Performance Issue using float vs. np.float64

Schwering · February 4, 2025, 10:40am

Hello everybody,

I just came across some unexpected performance behavior of NGSolve that might be interesting. When building a matrix from two existing matrices, it makes a huge difference if one multiplies with a Python float or a numpy.float64.

I created a minimal working example (MWE) to test on your machine.

MWE_AddMat.py (1.2 KB)

On mine, the code

Mstar.AsVector().data = np_float * blf.mat.AsVector() + blf.mat.AsVector()

takes approximately 300 times longer than

Mstar.AsVector().data = python_float * blf.mat.AsVector() + blf.mat.AsVector()

where python_float and np_float describe the same value and just differ in data type.
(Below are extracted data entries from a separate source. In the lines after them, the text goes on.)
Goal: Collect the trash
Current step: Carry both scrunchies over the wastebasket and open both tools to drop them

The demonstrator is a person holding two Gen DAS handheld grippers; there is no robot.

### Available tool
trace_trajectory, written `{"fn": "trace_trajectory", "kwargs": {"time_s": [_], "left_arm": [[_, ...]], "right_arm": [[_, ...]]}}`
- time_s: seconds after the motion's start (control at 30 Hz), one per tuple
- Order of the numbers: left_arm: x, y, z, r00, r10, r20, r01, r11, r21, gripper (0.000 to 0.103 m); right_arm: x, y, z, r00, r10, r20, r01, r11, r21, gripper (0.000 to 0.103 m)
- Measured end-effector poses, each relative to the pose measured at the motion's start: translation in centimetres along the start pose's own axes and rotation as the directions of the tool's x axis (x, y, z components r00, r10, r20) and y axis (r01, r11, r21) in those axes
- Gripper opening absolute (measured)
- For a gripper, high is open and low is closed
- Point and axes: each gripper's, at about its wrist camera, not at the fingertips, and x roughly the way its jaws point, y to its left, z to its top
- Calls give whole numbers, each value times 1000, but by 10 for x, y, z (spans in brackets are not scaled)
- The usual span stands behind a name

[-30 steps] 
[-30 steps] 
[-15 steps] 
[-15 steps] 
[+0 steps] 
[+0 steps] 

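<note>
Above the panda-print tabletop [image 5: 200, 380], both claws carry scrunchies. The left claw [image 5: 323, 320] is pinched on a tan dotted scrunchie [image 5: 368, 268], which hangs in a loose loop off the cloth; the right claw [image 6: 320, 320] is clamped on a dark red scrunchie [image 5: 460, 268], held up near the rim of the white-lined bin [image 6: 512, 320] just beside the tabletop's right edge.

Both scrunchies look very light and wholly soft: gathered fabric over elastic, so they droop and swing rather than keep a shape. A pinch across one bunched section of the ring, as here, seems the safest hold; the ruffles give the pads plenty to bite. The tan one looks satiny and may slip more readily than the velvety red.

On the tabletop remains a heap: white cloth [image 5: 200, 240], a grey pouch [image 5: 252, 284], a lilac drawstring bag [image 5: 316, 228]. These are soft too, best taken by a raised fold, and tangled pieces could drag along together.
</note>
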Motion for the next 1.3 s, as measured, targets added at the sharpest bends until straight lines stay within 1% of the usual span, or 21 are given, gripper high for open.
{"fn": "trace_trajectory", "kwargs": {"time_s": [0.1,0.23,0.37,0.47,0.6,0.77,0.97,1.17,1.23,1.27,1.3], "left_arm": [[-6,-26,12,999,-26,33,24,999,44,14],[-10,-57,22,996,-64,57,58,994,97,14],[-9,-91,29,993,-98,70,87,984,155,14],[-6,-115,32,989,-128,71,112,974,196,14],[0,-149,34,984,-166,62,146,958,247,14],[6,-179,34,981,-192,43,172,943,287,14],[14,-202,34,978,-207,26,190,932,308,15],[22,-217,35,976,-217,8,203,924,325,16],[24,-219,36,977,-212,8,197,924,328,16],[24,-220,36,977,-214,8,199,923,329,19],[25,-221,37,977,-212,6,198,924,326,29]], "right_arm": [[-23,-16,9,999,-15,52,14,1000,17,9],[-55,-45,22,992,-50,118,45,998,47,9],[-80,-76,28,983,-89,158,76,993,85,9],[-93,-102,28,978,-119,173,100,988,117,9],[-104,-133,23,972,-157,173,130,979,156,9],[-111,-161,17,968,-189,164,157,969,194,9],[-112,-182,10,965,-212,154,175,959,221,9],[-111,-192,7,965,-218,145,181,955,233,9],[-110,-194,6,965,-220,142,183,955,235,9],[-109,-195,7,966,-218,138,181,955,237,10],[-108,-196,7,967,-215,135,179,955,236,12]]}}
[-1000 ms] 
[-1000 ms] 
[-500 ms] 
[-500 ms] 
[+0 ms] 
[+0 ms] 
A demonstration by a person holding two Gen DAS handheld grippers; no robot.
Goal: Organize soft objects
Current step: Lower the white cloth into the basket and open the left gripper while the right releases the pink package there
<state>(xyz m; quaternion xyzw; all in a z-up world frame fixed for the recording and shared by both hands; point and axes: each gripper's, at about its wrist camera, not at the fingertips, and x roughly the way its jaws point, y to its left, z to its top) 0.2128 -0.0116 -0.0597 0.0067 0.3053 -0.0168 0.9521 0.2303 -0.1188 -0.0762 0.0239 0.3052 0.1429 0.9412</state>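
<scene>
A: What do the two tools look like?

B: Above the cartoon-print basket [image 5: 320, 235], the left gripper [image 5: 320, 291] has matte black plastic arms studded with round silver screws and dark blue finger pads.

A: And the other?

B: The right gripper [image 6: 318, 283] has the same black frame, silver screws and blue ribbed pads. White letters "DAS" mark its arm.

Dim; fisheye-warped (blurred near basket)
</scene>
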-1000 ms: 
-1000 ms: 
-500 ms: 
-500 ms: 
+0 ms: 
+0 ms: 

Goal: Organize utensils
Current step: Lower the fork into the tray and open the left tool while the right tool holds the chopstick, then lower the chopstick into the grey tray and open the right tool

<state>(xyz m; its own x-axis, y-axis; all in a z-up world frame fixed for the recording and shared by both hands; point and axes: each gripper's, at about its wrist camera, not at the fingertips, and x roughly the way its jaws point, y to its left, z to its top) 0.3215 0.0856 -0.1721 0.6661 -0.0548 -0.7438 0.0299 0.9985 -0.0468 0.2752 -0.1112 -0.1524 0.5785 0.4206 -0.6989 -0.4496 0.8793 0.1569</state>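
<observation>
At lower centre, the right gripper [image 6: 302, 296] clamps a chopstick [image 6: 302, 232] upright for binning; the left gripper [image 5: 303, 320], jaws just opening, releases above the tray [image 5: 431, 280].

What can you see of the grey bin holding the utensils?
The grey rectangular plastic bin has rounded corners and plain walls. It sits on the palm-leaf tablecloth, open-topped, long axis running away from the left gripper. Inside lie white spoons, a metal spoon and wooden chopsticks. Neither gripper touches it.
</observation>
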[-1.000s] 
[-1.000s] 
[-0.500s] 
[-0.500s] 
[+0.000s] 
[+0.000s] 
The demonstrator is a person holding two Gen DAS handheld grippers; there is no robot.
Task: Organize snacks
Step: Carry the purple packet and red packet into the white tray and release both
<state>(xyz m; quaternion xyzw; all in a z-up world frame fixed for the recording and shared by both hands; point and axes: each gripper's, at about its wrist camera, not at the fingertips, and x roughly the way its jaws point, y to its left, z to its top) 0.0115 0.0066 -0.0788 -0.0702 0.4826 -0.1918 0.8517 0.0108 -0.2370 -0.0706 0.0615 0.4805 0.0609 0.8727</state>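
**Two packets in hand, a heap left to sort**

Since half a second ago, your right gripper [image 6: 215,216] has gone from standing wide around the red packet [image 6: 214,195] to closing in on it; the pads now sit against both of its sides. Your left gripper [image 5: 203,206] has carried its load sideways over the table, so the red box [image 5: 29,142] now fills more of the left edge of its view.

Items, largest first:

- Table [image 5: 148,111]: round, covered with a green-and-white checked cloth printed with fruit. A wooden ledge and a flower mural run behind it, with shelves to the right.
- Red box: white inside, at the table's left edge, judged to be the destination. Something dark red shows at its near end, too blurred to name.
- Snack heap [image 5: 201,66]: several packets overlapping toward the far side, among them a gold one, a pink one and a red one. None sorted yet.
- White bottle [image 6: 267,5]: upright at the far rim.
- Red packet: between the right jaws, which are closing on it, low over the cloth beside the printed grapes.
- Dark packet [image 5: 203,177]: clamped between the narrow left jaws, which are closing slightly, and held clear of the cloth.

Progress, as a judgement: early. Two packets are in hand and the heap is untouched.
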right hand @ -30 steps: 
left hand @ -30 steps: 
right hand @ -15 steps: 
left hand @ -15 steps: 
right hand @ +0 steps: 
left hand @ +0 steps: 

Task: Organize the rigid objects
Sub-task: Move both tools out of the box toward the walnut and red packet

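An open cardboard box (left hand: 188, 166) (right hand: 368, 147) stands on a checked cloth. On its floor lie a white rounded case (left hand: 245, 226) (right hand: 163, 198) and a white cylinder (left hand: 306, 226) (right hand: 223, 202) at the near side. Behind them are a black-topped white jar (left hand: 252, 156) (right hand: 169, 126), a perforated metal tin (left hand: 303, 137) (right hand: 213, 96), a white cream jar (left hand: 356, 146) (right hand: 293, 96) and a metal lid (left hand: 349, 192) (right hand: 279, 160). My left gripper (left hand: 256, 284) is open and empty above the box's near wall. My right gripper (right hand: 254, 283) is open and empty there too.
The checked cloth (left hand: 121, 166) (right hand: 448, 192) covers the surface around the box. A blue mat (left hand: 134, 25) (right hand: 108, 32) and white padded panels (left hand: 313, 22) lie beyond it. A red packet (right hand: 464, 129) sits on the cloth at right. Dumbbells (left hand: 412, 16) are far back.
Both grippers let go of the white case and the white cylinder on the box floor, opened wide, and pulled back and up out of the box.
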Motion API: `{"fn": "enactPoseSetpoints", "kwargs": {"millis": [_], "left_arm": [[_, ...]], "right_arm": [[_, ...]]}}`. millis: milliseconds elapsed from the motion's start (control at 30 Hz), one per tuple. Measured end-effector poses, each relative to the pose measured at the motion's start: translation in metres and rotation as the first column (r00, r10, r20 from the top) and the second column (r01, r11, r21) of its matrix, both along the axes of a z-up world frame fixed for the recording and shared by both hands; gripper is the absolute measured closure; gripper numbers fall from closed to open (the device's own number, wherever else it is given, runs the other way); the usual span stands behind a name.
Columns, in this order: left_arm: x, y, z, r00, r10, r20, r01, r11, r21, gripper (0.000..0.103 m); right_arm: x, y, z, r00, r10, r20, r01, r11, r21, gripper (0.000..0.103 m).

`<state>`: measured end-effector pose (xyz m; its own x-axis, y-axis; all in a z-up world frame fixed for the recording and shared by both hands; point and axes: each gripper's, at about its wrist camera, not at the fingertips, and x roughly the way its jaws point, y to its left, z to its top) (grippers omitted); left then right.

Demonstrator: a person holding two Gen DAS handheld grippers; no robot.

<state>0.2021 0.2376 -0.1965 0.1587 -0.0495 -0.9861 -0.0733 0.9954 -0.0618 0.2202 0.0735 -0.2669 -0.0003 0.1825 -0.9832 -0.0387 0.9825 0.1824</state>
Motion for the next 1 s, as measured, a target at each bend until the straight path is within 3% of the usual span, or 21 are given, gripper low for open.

Furthermore, adding the second matrix (without any scalar multiplication with it) also takes significantly longer when the first matrix is multiplied by the numpy float.

To overcome the issue, one can simply convert the numpy float to a Python float using float(np_float).

I don’t know if this issue is solvable on the C++ side of NGSolve.

Greetings,
Paul

joachim · February 4, 2025, 7:53pm

Hi Paul,
thank you for pointing out this performance issue!

To see what is going to happen print the types

print (type(np_float * blf.mat.AsVector()))

and

print (type(python_float * blf.mat.AsVector()))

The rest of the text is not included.